A Day in the Life with Smithsonian Folklife Festival Director Sabrina Lynn Motley

Before pursuing roles as vice president of Vesper Society and senior director at Asia Society Texas Center, Sabrina Lynn Motley was a little girl often wandering the halls of various Los Angeles museums. 

“Museums made sense to me because they were a place of learning,” she says. “But [they’re] also a place where you can hide out while your imagination soars.”

A professional life behind the scenes, tucked in offices within vast buildings housing art and artifacts, always made sense to Motley. After successful positions in programming and exhibition planning, the Smithsonian tapped her in 2013 as the new director of its famed Folklife Festival.

Delivering a cultural smorgasbord on the National Mall since 1967, the event focuses on global cultural heritage and connects people to hidden gems of society. This year’s theme is The Social Power of Music, and though the programming has been shortened from 10 days to only two because of the government shutdown, it’s sure to once again evoke emotions and conversations.

To learn more about the festival and Motley, we met in her tucked-away museum office and discussed her early enthusiasm for culture, the shortened festival and the responsibility she feels to engage minds.

On Tap: Did you always want to be in the museum industry growing up?
Sabrina Lynn Motley:
Yeah, I was one of those kids. I loved me some museums. I was one of those kids who didn’t like the circus [or] going to parades. My mother would say that I was one of those weird kids who you’d stick in a gallery and I’d be as happy as can be. My mother knew I was weird.

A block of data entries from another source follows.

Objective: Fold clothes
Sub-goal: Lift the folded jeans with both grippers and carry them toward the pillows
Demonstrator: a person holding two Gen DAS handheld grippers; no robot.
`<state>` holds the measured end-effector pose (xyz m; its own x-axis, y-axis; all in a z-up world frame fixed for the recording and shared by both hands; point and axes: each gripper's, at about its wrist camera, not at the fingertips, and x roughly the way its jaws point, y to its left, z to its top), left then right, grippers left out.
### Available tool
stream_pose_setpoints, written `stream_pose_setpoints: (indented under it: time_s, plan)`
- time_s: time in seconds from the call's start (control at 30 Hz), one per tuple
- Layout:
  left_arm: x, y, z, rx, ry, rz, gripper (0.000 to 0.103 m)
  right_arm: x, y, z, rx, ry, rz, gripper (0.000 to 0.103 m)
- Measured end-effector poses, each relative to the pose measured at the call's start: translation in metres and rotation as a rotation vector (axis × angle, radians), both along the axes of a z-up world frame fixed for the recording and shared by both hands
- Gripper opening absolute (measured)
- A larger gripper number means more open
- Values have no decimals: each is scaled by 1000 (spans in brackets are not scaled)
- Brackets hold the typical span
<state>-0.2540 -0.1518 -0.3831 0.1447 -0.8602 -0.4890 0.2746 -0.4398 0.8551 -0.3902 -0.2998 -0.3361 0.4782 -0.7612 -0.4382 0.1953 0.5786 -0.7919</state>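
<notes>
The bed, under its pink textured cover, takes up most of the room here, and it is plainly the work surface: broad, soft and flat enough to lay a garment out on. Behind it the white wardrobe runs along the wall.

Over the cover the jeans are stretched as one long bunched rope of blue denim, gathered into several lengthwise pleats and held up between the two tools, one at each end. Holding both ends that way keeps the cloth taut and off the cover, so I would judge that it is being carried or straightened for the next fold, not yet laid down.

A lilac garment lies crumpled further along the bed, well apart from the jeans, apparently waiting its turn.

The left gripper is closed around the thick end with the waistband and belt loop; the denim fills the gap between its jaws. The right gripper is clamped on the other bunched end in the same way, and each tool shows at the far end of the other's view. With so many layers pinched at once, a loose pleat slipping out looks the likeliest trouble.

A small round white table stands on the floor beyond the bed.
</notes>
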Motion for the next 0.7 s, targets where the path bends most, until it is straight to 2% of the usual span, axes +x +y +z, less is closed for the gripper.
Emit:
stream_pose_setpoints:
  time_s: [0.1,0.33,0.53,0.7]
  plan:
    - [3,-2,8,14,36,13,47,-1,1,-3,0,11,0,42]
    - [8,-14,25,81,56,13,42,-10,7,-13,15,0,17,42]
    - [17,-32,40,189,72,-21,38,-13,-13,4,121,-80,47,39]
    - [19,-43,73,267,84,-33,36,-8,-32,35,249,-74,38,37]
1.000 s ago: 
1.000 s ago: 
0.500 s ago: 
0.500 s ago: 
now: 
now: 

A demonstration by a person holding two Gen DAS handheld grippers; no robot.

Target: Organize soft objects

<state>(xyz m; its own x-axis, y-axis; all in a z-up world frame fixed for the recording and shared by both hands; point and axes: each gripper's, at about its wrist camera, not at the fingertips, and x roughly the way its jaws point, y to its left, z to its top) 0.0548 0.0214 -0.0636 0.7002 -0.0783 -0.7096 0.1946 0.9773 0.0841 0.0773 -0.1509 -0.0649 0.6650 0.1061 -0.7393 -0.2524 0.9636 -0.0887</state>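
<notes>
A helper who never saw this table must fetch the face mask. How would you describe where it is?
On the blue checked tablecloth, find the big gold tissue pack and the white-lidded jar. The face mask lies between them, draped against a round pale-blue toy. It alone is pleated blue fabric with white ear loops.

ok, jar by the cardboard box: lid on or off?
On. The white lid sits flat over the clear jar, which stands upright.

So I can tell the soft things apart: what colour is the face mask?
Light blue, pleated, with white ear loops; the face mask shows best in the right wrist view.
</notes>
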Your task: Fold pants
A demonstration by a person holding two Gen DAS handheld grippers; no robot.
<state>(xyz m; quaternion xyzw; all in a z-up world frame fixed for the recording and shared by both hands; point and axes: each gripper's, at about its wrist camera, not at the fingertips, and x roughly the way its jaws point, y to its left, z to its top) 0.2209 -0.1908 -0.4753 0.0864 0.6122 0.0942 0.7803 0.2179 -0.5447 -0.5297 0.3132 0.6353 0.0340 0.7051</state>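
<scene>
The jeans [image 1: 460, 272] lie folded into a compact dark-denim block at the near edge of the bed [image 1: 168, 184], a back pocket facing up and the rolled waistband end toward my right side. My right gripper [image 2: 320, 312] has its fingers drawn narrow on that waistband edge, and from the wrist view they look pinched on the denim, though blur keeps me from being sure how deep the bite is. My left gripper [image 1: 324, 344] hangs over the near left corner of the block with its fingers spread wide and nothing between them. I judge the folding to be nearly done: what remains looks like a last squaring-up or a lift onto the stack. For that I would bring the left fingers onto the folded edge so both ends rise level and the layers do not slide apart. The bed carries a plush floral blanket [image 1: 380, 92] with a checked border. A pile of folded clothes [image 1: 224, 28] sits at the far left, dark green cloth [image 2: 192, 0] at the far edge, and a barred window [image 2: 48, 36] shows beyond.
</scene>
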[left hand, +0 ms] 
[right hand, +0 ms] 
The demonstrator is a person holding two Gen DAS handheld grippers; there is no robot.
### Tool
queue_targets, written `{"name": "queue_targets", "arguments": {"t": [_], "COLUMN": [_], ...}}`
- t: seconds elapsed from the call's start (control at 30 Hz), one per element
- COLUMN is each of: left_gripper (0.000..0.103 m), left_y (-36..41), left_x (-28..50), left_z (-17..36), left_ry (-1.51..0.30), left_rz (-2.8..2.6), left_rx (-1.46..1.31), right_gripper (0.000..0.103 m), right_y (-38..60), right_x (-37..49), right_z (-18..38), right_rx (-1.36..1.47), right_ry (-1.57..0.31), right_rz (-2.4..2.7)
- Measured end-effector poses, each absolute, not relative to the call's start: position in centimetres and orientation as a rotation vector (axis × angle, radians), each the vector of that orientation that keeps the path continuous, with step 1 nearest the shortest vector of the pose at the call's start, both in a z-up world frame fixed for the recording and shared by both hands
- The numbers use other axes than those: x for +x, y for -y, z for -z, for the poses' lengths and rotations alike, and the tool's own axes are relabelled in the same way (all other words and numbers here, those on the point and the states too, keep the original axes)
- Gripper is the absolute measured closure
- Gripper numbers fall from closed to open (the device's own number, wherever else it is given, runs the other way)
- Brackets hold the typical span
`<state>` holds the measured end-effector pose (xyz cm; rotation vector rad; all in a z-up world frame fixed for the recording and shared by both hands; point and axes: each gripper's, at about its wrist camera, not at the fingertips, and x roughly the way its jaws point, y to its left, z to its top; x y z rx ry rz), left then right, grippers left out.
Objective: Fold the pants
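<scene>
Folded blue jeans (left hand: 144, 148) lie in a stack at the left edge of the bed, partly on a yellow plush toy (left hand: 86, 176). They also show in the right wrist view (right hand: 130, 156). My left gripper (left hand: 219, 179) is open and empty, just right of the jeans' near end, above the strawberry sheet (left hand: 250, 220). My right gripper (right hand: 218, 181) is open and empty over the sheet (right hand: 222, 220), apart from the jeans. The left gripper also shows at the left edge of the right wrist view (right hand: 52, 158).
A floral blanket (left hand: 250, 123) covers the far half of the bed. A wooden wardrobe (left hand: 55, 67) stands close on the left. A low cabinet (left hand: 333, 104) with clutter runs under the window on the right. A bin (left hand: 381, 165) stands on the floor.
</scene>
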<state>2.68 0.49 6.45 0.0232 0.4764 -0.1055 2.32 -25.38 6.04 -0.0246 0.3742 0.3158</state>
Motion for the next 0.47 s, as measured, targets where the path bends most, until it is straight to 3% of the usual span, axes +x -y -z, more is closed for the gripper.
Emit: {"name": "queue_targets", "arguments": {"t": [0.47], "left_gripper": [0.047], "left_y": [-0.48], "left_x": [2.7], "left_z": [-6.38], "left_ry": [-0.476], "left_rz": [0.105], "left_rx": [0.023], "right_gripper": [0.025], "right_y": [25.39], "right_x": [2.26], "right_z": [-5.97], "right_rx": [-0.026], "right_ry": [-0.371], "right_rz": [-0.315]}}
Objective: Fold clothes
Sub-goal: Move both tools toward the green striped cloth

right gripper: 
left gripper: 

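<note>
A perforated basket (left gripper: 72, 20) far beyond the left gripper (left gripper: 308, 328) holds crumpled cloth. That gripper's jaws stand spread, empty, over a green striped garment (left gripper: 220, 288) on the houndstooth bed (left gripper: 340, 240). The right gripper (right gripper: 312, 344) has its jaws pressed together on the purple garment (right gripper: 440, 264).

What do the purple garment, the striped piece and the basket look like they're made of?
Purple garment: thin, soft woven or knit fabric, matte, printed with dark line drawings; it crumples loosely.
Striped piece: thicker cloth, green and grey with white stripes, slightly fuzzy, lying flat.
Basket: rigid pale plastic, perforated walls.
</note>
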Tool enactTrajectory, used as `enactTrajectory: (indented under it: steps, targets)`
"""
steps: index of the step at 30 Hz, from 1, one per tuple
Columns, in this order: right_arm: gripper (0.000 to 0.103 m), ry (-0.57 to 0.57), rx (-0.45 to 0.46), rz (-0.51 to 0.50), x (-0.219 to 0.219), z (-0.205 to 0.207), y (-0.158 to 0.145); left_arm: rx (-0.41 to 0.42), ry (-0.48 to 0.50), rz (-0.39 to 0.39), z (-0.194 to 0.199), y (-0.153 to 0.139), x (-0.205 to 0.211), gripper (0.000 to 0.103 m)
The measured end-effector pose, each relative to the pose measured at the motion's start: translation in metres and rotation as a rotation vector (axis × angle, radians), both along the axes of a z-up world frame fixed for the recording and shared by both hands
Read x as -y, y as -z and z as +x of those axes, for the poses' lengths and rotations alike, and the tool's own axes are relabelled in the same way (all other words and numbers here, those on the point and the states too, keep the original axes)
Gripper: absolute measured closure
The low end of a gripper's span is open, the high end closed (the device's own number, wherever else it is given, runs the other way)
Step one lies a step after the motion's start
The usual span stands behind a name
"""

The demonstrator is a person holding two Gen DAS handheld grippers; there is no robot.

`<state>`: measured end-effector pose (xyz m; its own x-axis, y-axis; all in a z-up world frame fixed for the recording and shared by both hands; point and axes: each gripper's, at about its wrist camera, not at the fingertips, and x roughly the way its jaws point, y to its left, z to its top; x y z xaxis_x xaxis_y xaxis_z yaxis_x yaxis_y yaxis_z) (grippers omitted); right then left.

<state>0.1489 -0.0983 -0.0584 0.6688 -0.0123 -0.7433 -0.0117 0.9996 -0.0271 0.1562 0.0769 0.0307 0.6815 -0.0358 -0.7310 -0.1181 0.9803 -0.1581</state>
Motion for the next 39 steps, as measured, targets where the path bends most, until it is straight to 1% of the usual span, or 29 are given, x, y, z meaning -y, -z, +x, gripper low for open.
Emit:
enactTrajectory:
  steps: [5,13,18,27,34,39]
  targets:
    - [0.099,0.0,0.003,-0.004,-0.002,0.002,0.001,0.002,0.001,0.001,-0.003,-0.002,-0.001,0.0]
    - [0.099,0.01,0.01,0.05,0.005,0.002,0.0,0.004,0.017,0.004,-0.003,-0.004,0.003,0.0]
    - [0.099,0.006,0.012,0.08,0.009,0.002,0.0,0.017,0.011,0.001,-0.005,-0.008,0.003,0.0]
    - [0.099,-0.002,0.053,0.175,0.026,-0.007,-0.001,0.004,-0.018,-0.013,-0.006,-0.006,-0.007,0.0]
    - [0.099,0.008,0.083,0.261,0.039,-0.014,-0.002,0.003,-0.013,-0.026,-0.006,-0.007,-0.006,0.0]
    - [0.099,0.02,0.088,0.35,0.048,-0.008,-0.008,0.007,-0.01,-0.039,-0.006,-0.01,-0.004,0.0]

OT: Everybody’s weird to some extent.
SLM:
Yeah, but let’s be real. I’m an African-American woman of a certain age and I’m sure my mother was like, “I have this little black kid who’s into museums and into this world.” And to her credit, she let me go and explore it. I thank my mother daily for allowing me to be odd and curious. Not every kid gets that, no matter what color they are.

OT: How did you get into festival planning from a sociological perspective?
SLM:
That is a question I get asked all the time that I have no way to answer. I’m a cultural anthropologist by training and disposition, and I’ve done work in museums for most of my professional life. Before this, I largely focused on an intimate scale, so having this opportunity to do what I’ve done for many years with people who are so committed to this kind of work at a larger scale on the National Mall, which has such historic significance to this country, was a challenge that I wanted to take. Even on my worst days, there’s still something in the back of my head that says this work in this way at this place is really a gift, and I’m really fortunate to be able to do it.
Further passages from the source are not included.